The study, titled “Fast-Food Marketing
and Children's Fast-Food Consumption: Exploring Parents' Influences
in an Ethnically Diverse Sample,” is in the current issue
of the American Marketing Association’s Journal
of Public Policy & Marketing.
“Obesity rates are significantly higher
among many ethnic groups other than non-Hispanic whites, particularly
African Americans, Hispanics, American Indians and Pacific Islanders”
Grier said. “Yet much research in marketing does not include
ethnically diverse samples.”
Grier and her co-authors designed a questionnaire
to obtain parents’ self-reports of fast-food access, exposure
to fast-food promotion, attitudes toward fast food, fast-food
social norms and their children’s fast food consumption.
The questionnaire was administered to parents of children ages
2 to 12 at eight community health centers in medically underserved
areas located on the United States’ East Coast and in
Puerto Rico. Such centers are funded by the Health Resources
and Services Administration and serve more than 14 million clients
with incomes below the federal poverty level, many of them minorities.
The questionnaire was administered to parents in the presence
of their children and in the parents’ preferred language
(English, Chinese or Spanish). Children were measured for height
and weight.
Parents’ reports of greater exposure to
fast-food promotion were linked to beliefs that eating fast
food is a regular practice of family, friends and others in
their communities. Reports of greater exposure to fast food
marketing were also linked to increased fast food intake among
children. Additionally, the more parents perceived fast-food
consumption as a socially normal behavior, the more frequently
their children ate fast food.
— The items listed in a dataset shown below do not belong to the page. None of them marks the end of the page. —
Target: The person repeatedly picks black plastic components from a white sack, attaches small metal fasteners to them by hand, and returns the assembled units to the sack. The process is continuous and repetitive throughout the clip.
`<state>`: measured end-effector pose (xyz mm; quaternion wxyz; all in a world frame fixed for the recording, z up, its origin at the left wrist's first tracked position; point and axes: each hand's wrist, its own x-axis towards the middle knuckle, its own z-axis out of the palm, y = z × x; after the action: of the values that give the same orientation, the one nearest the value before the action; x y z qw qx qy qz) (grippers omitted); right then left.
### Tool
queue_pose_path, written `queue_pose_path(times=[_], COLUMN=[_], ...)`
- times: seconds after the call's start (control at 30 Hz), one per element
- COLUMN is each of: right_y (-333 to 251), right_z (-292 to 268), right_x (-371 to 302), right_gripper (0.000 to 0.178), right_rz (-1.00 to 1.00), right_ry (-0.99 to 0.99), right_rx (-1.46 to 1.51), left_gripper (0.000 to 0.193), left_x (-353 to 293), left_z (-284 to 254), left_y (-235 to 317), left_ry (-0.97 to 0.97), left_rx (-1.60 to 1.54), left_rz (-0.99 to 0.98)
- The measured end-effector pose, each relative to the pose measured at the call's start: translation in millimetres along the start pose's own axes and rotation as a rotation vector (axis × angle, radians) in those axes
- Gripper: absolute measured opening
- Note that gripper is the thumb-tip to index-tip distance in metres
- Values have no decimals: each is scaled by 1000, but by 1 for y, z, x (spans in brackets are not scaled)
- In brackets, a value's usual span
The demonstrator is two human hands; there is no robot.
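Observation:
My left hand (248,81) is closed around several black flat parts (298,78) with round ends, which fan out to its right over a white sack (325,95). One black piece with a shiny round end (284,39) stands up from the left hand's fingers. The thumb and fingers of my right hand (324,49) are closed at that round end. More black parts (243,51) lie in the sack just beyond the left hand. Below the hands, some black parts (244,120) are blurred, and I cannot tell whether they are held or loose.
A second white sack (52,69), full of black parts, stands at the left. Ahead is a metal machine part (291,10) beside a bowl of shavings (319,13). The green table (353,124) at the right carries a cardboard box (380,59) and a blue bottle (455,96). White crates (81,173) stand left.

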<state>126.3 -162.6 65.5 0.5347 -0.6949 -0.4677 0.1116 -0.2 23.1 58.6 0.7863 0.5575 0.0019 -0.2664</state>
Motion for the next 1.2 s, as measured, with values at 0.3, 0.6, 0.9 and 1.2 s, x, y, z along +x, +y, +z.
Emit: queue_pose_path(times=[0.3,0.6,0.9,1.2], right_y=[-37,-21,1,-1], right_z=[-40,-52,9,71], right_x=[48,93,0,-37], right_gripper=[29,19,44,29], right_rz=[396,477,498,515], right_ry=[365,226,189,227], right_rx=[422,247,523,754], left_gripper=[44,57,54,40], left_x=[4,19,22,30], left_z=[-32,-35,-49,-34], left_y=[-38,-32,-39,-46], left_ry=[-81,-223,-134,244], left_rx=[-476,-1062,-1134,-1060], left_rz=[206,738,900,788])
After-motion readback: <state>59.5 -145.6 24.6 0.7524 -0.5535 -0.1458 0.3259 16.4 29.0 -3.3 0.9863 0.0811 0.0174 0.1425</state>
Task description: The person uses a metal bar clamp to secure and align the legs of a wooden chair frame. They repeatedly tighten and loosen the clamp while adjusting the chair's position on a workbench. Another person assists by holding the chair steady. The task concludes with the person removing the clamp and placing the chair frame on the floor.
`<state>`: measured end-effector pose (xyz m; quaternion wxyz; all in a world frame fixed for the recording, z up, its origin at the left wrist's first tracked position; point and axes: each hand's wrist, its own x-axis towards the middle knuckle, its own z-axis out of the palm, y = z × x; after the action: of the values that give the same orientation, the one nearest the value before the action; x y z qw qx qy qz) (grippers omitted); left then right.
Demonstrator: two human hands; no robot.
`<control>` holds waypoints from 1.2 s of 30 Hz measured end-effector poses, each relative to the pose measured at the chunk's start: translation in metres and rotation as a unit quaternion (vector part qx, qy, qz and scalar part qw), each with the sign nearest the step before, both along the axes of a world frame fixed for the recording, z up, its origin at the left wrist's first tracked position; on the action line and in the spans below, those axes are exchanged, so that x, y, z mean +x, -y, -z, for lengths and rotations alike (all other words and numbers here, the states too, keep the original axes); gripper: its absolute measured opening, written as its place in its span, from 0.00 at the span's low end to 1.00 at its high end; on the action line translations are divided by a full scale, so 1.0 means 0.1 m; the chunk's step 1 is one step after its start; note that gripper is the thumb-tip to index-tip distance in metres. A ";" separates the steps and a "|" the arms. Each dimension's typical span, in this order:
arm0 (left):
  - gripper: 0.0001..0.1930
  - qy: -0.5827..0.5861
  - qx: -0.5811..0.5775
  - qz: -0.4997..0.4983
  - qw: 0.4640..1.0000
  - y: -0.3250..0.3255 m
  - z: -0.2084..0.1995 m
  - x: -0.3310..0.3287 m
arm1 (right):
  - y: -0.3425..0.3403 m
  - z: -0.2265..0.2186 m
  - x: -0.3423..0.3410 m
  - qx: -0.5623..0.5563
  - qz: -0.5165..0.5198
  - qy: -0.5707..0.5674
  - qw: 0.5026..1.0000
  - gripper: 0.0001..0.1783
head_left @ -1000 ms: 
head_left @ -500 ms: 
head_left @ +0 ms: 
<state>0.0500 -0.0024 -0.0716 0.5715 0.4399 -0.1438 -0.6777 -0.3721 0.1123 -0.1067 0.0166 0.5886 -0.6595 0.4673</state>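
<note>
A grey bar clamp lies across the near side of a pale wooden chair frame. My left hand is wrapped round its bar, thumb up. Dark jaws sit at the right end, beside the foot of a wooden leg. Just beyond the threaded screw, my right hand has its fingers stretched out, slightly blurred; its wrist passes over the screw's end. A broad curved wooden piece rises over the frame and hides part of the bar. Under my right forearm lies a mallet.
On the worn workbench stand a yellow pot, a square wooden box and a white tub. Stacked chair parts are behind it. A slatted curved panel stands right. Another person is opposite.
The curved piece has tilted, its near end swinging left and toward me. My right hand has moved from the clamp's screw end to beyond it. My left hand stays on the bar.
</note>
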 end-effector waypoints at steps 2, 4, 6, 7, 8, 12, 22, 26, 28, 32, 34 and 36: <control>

This was true among the entire
sample, not just members of specific ethnic groups.
However, the study also identified how parents
of different ethnic groups varied in their perceptions of how
often they were exposed to fast-food marketing, as well as access,
attitudes, norms and consumption of fast food. Hispanics and
African Americans reported being exposed to more fast-food marketing
and having greater access (restaurants more conveniently located)
to fast-food than whites. Hispanics also reported significantly
more positive attitudes toward fast-food than did whites. Asian
parents expressed the least normative views of fast food consumption.
“It is important to examine group-level
influences on behavior in combination with the traditional focus
on individual influences on behavior,” Grier said.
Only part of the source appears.